Judges that overturn past judicial decisions are exercising judicial authority clearly vested in said judges as they attempt to refine and better and correct what they have done in the past.
The question Christians have to decide is whether they want judges to abide by stare decises or if they want to overturn Roe. Christians don’t have to pick between Originalism and Roe.
Christians as a rule probably do agree with the general notion that judges should more or less stick with their past decisions in an effort to maintain stability and predictability in the law. However, Christians (and non-Christians), also usually agree that if you find out you screwed something up, you should fix it going forward. Legislators make legislation, and later assemblies replace the legislation with new legislation. Judges interpret these laws with judicial opinions. Their opinions are not legislation. There is a principle (stare decises) that pushes the judge’s towards always deciding like cases the same in the future, but it is not “writing legislation” (which judges aren’t supposed to do) to write a new judicial opinion that overturns and corrects its past decisions.
The Supreme Court overrules itself. A simple Google search can uncover various times this has happened, both the recent and distant past.

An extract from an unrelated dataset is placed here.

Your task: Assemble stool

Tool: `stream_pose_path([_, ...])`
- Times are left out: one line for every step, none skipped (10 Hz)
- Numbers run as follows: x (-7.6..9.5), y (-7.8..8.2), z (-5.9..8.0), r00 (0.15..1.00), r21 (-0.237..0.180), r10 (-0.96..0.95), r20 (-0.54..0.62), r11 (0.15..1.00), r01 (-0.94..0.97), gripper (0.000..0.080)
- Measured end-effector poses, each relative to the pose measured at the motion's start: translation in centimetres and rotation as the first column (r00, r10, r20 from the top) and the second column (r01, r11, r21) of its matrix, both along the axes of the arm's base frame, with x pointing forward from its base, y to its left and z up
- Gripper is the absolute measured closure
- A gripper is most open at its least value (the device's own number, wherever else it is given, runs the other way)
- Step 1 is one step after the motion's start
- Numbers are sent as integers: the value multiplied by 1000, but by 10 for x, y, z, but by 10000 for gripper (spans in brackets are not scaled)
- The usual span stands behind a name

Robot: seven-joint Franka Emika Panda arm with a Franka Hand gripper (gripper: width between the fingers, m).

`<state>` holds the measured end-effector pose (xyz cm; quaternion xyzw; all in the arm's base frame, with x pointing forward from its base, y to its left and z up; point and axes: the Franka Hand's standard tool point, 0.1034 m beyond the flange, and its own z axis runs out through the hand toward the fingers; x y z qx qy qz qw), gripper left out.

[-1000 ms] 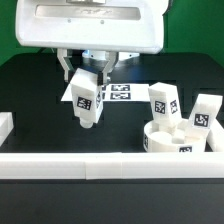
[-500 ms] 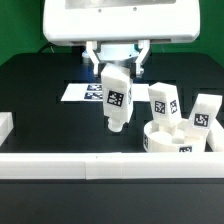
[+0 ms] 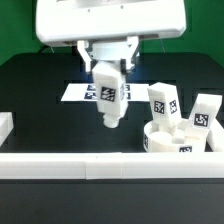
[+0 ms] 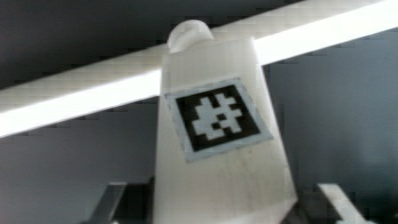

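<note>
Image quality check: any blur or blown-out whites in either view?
Exterior view: soft overall, white seat and rails near clipping, tags readable. Wrist view: held leg and its tag blurred, bright rail behind lacks detail, claw fingers dim at the edges.

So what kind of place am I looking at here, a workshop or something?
Most likely a robotics test bench, not a workshop. A gripper holds a white leg above a black table, the parts carry square tags, and a marker board lies flat on it.

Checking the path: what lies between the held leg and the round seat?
Nothing: in the exterior view, only bare black table separates the held leg in the gripper from the seat.
</note>
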<state>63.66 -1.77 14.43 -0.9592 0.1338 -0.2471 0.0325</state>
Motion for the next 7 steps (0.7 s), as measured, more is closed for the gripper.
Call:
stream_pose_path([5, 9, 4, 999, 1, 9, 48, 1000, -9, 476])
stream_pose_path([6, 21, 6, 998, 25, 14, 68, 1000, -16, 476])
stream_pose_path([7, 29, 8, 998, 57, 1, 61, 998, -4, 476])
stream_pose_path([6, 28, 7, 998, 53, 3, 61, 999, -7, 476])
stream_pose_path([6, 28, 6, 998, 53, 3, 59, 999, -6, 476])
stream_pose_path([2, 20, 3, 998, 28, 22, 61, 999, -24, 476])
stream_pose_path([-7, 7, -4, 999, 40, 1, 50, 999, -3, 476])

The Supreme Court can (and should) overrule itself on Roe and Casey. In fact, it would be original intent and original meaning frameworks that would be used as the basis for the Court to declare “We got it wrong.” Originalism and Textualism make the strongest claim for how very wrong Roe and Casey are, and the more-wrong a decision is, the more reason a judge would have to not apply stare decisis. It was “living constitution” thinking that got us Roe and Casey, and it is the originalist approach that would result in a different outcome.
It would be interesting to see what types of cases persuade the Court to not apply stare decisis versus the types in which stare decisis is rigidly followed. Perhaps that would uncover yet further examples of why Christians should not trust “good Conservative” Supreme Court justices. As we see more and more of what “Trump’s Supreme Court” is doing, we see even more emphatically why the article is correct: “Christians, Put Not Your Trust in Judges.”

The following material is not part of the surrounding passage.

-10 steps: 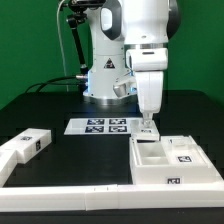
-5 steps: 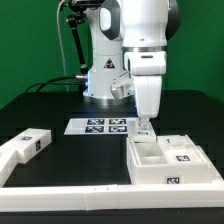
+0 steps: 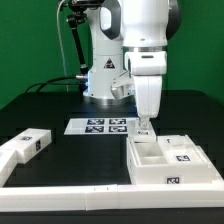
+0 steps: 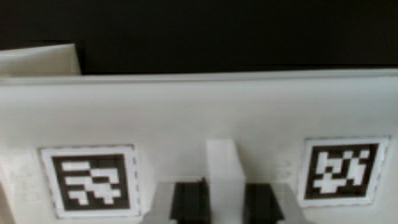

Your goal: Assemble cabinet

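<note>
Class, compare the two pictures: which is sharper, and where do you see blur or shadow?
Exterior view: sharp and evenly lit, the white cabinet bright against the black table. Wrist view: soft throughout, marker tags fuzzy-edged, the gripper's fingers dark, out-of-focus shapes.

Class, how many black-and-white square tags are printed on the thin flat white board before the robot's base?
4 on the marker board, two rows of two: back-left tag, back-right tag, front-left tag, front-right tag, sides per the exterior view. None seems hidden.
</note>
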Robot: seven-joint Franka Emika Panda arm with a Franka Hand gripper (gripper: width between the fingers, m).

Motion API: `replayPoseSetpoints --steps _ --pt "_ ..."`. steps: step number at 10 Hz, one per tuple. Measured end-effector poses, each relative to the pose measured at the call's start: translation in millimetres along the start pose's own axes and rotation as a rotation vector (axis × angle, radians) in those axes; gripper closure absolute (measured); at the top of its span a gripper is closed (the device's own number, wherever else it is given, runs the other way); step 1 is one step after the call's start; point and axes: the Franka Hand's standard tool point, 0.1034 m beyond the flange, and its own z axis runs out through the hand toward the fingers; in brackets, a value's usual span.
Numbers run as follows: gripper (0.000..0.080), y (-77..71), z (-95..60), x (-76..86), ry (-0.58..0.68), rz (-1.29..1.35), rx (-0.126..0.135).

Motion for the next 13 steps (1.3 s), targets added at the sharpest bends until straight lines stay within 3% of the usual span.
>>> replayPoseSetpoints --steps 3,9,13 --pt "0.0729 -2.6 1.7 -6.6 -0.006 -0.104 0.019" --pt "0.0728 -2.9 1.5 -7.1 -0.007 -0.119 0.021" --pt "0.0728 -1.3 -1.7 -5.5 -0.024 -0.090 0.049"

A brief reply from Austin:
“Jaired has written a thoughtful and incisive response to my original piece on judges and judicial philosophy. The main point of that article was that Christians should not put their trust in judges to bring about the policy ends they desire, and it is wrong to compromise on one’s standards and values in other areas in order to (in a blatantly transactional way) get certain judges appointed over others. But, while I value clear and precise thinking, I sometimes fail to accomplish this in pursuit of arguing my point. That was the case with my assertion that overturning Roe would require abandoning originalism and textualism. Jaired is right on this point. It isn’t either of these judicial philosophies that would prevent the overturning of Roe, but rather the prevailing judicial tradition of stare decisis, which holds that courts should abide by the precedent set by previous case law. In any case, the tension between originalism and stare decisis may very well prevent the Supreme Court from overturning Roe (even though I would personally love to see it overturned), and I stand by my original point: Christians, including myself, should be wary of severely compromising their values in the hopes that judges will deliver the policy ends that they desire.”